Critical thinking is the process of thinking about ideas or situations in order to understand them fully, identify their implications, make a judgement, and/or guide decision making. Critical thinking includes skills such as questioning, predicting, analysing, synthesizing, examining opinions, identifying values and issues, detecting bias, and distinguishing between alternatives. Students who are taught these skills become critical thinkers who can move beyond superficial conclusions to a deeper understanding of the issues they are examining. They are able to engage in an inquiry process in which they explore complex and multifaceted issues, and questions for which there may be no clear−cut answers.

The school library program in USCA can help build and transform  students’ knowledge in order to support lifelong learning in our information− and knowledge−based  society. The school library program of these schools supports student success across the curriculum by  encouraging students to read widely, teaching them to examine and read many forms of text for  understanding and enjoyment, and helping them improve their research skills and effectively use  information gathered through research. USCA teachers assist students in accessing a variety of online  resources and collections (e.g., professional articles, image galleries, videos, databases). Teachers at USCA  will also guide students through the concept of ownership of work and the importance of copyright in all  forms of media.

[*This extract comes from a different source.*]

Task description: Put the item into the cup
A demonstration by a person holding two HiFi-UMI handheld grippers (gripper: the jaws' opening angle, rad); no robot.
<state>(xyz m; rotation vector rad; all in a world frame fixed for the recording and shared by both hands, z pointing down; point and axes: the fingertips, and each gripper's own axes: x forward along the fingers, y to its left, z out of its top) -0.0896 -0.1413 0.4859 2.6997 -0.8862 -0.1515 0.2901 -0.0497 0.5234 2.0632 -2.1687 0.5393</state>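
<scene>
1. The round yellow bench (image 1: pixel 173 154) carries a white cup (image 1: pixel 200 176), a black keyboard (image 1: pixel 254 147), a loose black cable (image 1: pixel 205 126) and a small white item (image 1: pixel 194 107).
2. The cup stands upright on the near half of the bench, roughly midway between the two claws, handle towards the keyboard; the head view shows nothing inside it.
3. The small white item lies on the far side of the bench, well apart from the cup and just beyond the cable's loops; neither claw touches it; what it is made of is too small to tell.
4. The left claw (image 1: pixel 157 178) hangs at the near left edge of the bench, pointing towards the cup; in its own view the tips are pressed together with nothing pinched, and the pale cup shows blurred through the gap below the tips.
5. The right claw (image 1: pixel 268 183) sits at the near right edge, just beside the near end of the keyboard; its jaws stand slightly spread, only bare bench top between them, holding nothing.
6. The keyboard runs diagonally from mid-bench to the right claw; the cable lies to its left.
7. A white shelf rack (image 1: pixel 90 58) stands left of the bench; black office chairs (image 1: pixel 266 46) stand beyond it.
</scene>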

Information literacy is the ability to access, select, gather, critically evaluate, and create information. Communication literacy refers to the ability to communicate information and to use the information obtained to solve problems and make decisions. Information and communications technologies are utilized by all Virtual High School students when the situation is appropriate within their online course. As a result, students will develop transferable skills through their experience with word processing, internet research, presentation software, and telecommunication tools, as would be expected in any other course or any business environment. Although the Internet is a powerful learning tool, there are potential risks attached to its use. All students must be made aware of issues related to Internet privacy, safety, and responsible use, as well as of the potential for abuse of this technology, particularly when it is used to promote hatred.

USCA provides varied opportunities for students to learn about ethical issues and to explore the role of ethics in both public and personal decision making. During the inquiry process, students may need to make ethical judgements when evaluating evidence and positions on various issues, and when drawing their own conclusions about issues, developments, and events. Teachers may need to help students in determining appropriate factors to consider when making such judgements. In addition, it is crucial that USCA teachers provide support and supervision to students throughout the inquiry process, ensuring that students engaged in an inquiry are aware of potential ethical concerns and address them in acceptable ways. Teachers will ensure that they thoroughly address the issue of plagiarism with students. In a digital world in which there is easy access to abundant information, it is very easy to copy the words of others and present them as one’s own. Students need to be reminded, even at the secondary level, of the ethical issues surrounding plagiarism, and the consequences of plagiarism should be clearly discussed before students engage in an inquiry. It is important to discuss not only dishonest plagiarism but also more negligent plagiarism instances.